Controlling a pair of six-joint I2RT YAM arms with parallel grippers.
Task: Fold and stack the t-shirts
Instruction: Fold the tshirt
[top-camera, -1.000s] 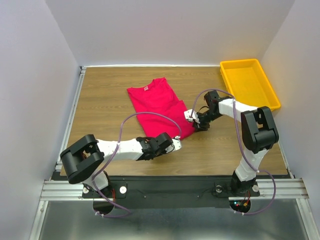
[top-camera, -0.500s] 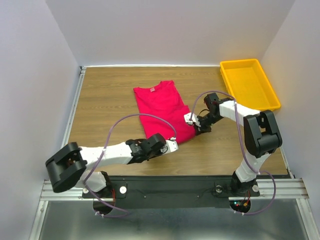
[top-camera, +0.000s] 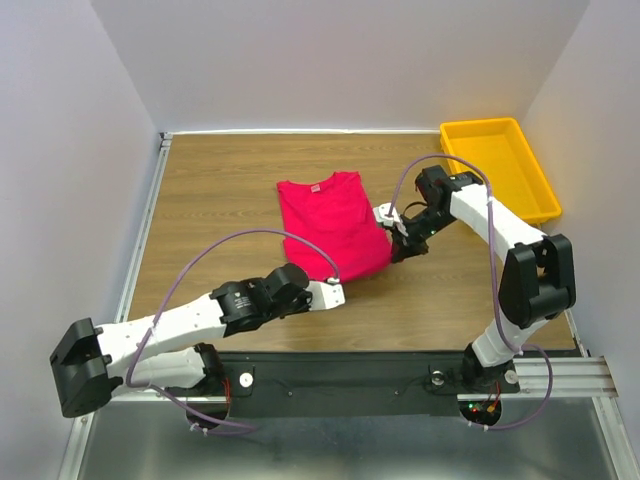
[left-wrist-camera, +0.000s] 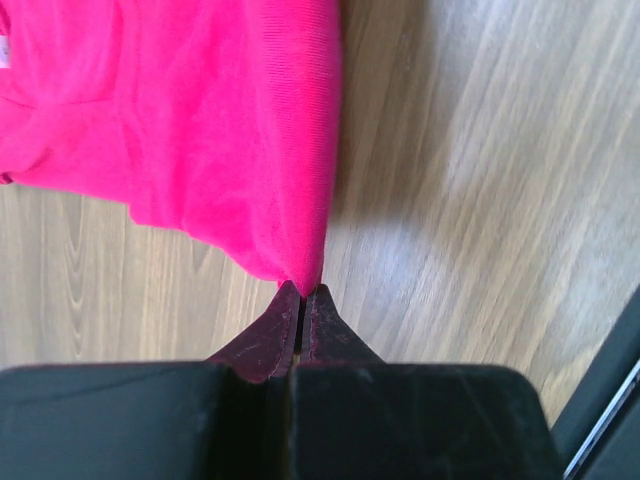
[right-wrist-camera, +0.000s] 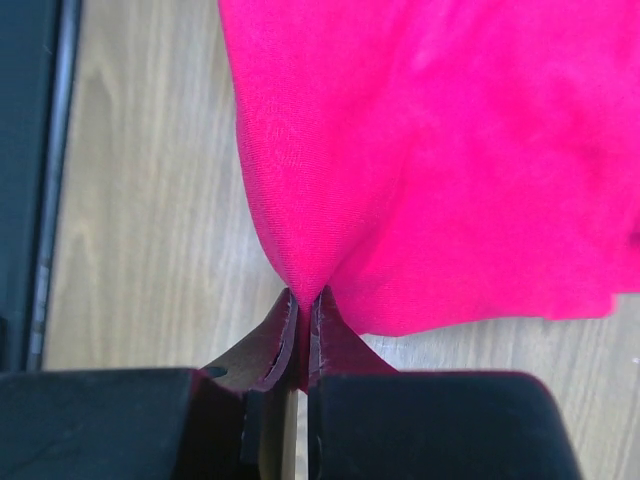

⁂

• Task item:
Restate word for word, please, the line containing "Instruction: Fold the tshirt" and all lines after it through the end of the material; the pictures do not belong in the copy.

• Task output:
Instruction: Fold the tshirt
[top-camera, -1.000s] 
[top-camera, -0.500s] 
[top-camera, +0.000s] 
[left-wrist-camera, +0.000s] 
[right-wrist-camera, +0.000s] 

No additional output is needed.